## EXERCISE OBJECTIVE
Report every line below that carries the word "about".

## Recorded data
***
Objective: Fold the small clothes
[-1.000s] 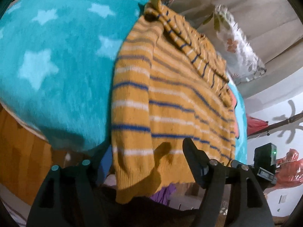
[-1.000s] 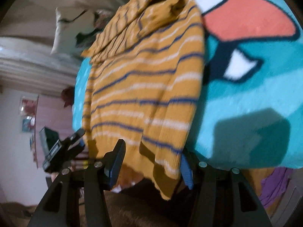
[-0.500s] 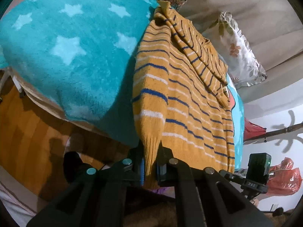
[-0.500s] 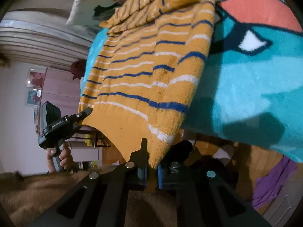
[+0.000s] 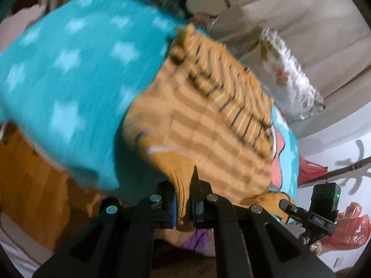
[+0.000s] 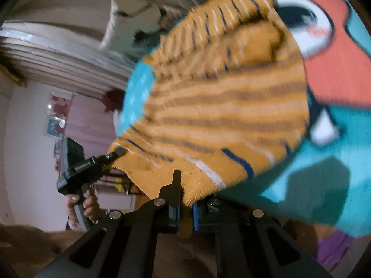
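Note:
A small mustard-yellow sweater point(image 5: 208, 125) point(image 6: 231, 106) with blue and white stripes lies on a turquoise blanket point(image 5: 69, 88) point(image 6: 336, 162), its hem lifted off the bed. My left gripper point(image 5: 184, 208) is shut on one corner of the hem. My right gripper point(image 6: 185, 208) is shut on the other hem corner. Each gripper shows in the other's view: the right gripper point(image 5: 286, 205) at the lower right of the left wrist view, the left gripper point(image 6: 116, 153) held by a hand point(image 6: 88, 206) at the left of the right wrist view. Both frames are motion-blurred.
The blanket carries white stars on one side and a large cartoon figure point(image 6: 336, 58) on the other. A floral pillow point(image 5: 289, 78) lies beyond the sweater. Wooden floor point(image 5: 27, 190) shows below the bed edge. Red plastic bags point(image 5: 347, 229) sit by the wall.
Both grippers closed on the sweater's hem corners, then rose, lifting the hem off the blanket and bunching the lower part toward the collar.

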The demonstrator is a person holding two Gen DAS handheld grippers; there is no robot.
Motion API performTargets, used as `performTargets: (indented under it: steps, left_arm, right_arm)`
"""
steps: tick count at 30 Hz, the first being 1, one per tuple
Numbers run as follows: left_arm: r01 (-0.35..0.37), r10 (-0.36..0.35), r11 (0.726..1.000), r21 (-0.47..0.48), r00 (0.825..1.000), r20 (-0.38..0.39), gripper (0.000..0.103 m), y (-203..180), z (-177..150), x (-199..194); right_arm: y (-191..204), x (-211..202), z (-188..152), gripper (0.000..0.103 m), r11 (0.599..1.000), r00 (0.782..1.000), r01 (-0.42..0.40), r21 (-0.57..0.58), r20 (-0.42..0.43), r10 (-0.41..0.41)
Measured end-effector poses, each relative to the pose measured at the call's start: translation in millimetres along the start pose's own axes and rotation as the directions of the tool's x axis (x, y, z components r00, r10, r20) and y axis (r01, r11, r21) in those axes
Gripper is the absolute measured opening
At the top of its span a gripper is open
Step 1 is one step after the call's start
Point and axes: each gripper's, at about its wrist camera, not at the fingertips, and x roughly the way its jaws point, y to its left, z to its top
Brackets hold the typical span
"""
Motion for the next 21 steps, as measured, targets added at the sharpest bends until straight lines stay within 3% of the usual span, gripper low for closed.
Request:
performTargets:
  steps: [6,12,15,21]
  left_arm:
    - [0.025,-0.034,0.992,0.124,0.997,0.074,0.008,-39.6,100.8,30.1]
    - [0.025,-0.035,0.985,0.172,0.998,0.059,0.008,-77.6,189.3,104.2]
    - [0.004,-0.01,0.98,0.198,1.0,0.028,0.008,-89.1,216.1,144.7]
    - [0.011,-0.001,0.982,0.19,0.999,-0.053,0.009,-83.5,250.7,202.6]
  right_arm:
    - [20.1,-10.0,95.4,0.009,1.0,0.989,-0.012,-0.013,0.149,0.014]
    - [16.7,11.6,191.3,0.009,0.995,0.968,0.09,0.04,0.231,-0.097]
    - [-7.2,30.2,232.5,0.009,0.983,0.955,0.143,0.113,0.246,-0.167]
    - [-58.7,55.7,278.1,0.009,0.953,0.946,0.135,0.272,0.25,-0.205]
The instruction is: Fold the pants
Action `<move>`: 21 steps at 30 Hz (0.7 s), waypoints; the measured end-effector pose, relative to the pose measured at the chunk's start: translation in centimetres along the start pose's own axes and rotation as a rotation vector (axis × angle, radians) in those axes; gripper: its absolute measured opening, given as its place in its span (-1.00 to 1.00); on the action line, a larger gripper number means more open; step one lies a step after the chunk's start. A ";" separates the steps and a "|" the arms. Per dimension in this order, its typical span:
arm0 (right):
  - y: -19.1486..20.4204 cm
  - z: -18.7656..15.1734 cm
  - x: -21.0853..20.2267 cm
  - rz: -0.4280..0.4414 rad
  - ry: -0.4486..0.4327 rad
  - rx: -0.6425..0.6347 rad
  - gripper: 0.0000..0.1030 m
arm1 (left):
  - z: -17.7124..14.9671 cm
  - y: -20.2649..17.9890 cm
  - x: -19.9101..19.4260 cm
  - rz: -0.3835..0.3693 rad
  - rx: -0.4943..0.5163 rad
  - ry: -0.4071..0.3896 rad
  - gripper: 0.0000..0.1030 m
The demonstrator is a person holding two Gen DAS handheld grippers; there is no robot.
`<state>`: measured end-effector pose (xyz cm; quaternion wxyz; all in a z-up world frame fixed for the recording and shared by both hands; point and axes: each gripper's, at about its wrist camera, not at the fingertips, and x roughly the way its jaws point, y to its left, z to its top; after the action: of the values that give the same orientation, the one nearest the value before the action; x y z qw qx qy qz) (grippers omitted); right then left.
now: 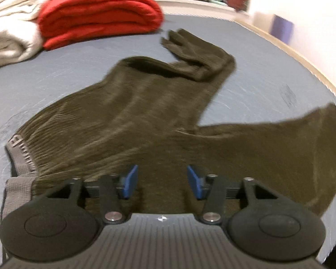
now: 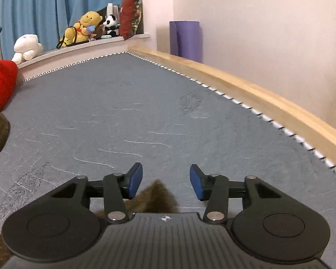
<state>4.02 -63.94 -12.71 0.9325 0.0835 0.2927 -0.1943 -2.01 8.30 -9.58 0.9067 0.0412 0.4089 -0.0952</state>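
My left fingers point(image 1: 162, 181) stand apart above the dark olive pants point(image 1: 145, 116), with the fabric lying beneath them but nothing pinched between the blue pads. The pants lie spread on the grey-blue mattress point(image 1: 56, 78): the grey waistband point(image 1: 19, 157) is at the left near my fingers, one leg runs away from me with its cuff folded back on itself, and the other leg stretches off to the right. Beyond them sits a folded red blanket point(image 1: 100, 15), just beside a cream blanket point(image 1: 9, 33).

My right fingers point(image 2: 166, 182) are also spread, holding nothing; a tuft of the pants' cloth point(image 2: 155, 199) shows just below the gap, free of the pads. Ahead is bare mattress point(image 2: 145, 112), a wooden bed rail point(image 2: 257, 94), a rolled purple mat point(image 2: 186, 40) against the wall, and stuffed toys point(image 2: 82, 29) on a ledge by a blue curtain point(image 2: 44, 6)
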 end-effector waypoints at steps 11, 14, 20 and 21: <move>-8.2 -2.6 -2.5 0.028 0.397 0.139 0.12 | 0.6 -4.1 -0.6 -0.026 0.083 -0.023 -0.05; -8.7 -3.6 -2.8 0.027 0.467 0.164 0.12 | 1.0 -4.5 -0.5 -0.026 0.089 -0.031 -0.04; -7.7 -3.5 -3.7 0.068 0.519 0.176 -0.94 | 1.1 -4.4 -0.6 -0.021 0.081 -0.034 -0.04; -7.7 -3.1 -4.0 0.068 0.516 0.170 -0.94 | 1.1 -4.5 -0.5 -0.021 0.081 -0.033 -0.04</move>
<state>-3.71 -68.83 -13.26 0.8228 0.2180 0.5001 -0.1592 -2.45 3.84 -8.40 0.9099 0.0719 0.3900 -0.1217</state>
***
## RESULT
Point and axes: each gripper's, at about its wrist camera, not at the fingertips, and x roughly the way its jaws point, y to its left, z to its top
`<state>`: measured end-effector pose (xyz cm; quaternion wxyz; all in a z-up world frame fixed for the recording and shared by both hands; point and axes: each gripper's, at about its wrist camera, not at the fingertips, and x roughly the way its jaws point, y to its left, z to its top; after the action: of the values that give the same orientation, the one nearest the value before the action; x y z qw qx qy qz) (grippers omitted); right then left.

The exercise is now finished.